In contrast, the Living Building Challenge asks the question, “what if every single act of design and construction made the world a better place?”. With the LBC, the ideal outcome IS the goal, and there are no choices about whether or not you follow the “imperatives”. If you are trying to reach Living status, you either “go big or go home”.
This brings me to our field trip last week, the last one of the quarter… we are so fortunate in Portland to live in a community that places such value on sustainable living. We have not just one but THREE Living Buildings in the works in the city of Portland! The Oregon Sustainability Center, when it is built, will likely be the greenest high-rise ever built and reassert Portland’s status as a global leader in the green design community. The Key Delta Living Building in North Portland will be a phenomenal resource to its community once it is fully transformed from the gas station it used to be. But, as great as those buildings will be, they are not built yet.
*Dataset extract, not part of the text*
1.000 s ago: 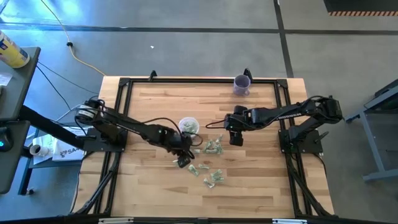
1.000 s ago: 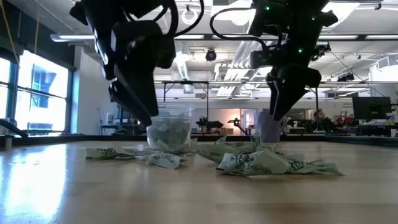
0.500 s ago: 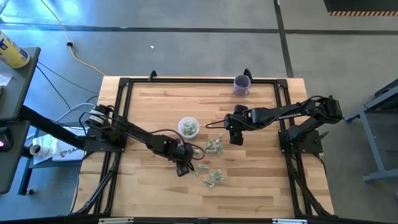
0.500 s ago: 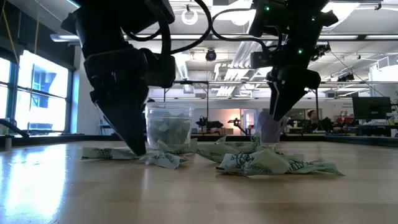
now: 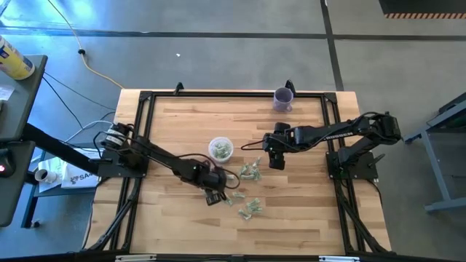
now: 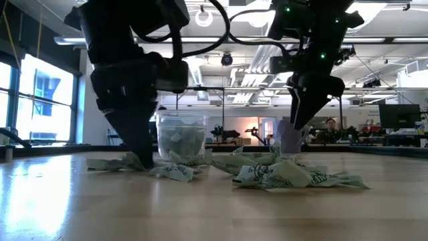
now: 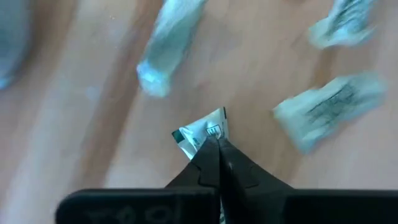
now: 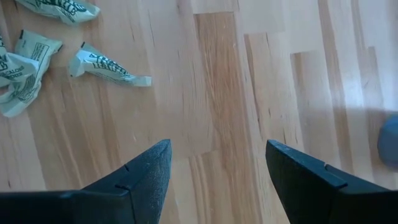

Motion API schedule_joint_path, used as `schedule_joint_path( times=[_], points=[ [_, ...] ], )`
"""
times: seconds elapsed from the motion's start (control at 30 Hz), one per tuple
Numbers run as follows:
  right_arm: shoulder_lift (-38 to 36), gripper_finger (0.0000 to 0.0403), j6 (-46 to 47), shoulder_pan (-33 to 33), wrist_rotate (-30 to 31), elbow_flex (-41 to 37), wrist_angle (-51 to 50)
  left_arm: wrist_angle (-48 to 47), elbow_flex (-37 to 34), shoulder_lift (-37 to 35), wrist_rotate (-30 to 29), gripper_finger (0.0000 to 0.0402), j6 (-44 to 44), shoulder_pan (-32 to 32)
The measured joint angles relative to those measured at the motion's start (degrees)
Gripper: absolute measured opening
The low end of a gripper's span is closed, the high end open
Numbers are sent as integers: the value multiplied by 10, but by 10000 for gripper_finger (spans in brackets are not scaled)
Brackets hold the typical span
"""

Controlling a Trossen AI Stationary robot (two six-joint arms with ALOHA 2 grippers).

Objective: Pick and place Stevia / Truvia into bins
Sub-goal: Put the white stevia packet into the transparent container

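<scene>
Several green-and-white Stevia packets [image 5: 251, 172] lie scattered flat on the wooden table, right of and nearer than the translucent round cup [image 5: 220, 149], which holds some packets. My left gripper [image 5: 212, 195] is down at the table near the cup's near side, shut on one packet [image 7: 202, 130]. My right gripper [image 5: 277, 161] hangs open above the table, right of the pile, with nothing between its fingers [image 8: 146, 171]. My left gripper pinches a crumpled packet by its edge [image 7: 210, 135] between its two fingertips. The fingers come steeply from above. The rest of the packet sticks out past the tips, and in the low view it lies at table level [image 6: 110, 164].
A purple mug [image 5: 282, 98] stands at the table's far edge. More packets lie near the table's middle front [image 5: 251, 209] and in front of the right gripper [image 8: 106, 65]. A black frame [image 5: 145, 102] runs round the tabletop.
My left gripper has sunk to the table and shifted a little toward the near edge, away from the cup, and has shut on a packet lying there. My right gripper has kept still.
</scene>
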Motion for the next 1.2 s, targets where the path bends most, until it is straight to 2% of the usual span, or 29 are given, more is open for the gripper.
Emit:
schedule_joint_path(
  times=[0.23, 0.3, 0.47, 0.57, 0.67, 0.73, 0.87, 1.0, 1.1, 1.2],
  points=[
    [0, 252, -4, 0, 7, 0, 0, -120, 49, -80, -30, 20, 40, 11],
    [0, 252, -4, 0, 12, 0, 0, -143, 61, -107, -54, 20, 45, 21],
    [0, 252, -7, 0, 15, 0, -1, -133, 81, -169, -117, 20, 97, 83],
    [0, 252, -7, 0, 16, 0, 2, -108, 80, -166, -105, 20, 148, 138],
    [0, 252, -1, 0, 19, 0, 3, -70, 77, -142, -41, 23, 179, 188],
    [0, 252, 6, 1, 19, 0, 2, -93, 69, -121, -17, 44, 173, 209],
    [0, 252, 30, 2, 16, 0, -10, -120, 70, -105, 23, 128, 141, 226],
    [0, 252, 38, 2, 13, 0, -13, -115, 71, -107, 20, 191, 111, 226],
    [0, 252, 34, 2, 16, 0, -8, -109, 73, -109, 25, 198, 113, 226],
    [0, 252, 34, 2, 19, 0, -1, -109, 72, -96, 27, 180, 121, 226]
  ],
)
The Living Building that IS built, or I should say nearly finished, is the commons, a two-family home in SE Portland that is a labor of love for the brothers building it. Sticking to the integrity of the Living Building Challenge has been a – dare I say – challenge for the owners, but they have come a long way and will have one of the greenest houses in the land when they are done. We had a good time on this field trip, and even took a class picture!
Posted on | May 11, 2011 | 2 Comments
In class this week our topic is one of my favorite things, the Passive House standard. Started in Germany as “Passivhaus” roughly 20 years ago, and validated as a way to create buildings that use as much as 90% less energy than their code-built counterparts, this is a simple way of building more energy-efficient, sustainable structures. The gist of the Passive House standard is to build airtight buildings, with lots of insulation, reduce thermal bridging, and then ventilate, ventilate, ventilate! By building more airtight structures, we ensure that these buildings don’t lose as much heating or cooling energy through cracks or gaps in the walls… but we also must provide a ventilation system that brings in fresh air, to reduce the likelihood of mold growth and generally support human health.
In discussing the Passive House standard, we learned that there are probably as many as 25,000 Passive House structures all around the world, the majority of which are in Europe, and only a handful of which are in North America. One of these buildings is the Smith House in Urbana, Illinois, the first Passive House built in the U.S. in 2003 by Katrin Klingenberg, who literally wrote the book on Passive House. Another Passive House is the University of Illinois at Urbana-Champaign’s Solar Decathlon house from 2009, also known as the Gable Home. This house came in second in the 2009 Decathlon to Team Germany, who won their second Decathlon in a row. We took this opportunity to talk about the technology and building science on display at the Solar Decathlon, and how great an event this is for green home designers and enthusiasts alike. You can see more photos and read about my thoughts from immediately after the last event here.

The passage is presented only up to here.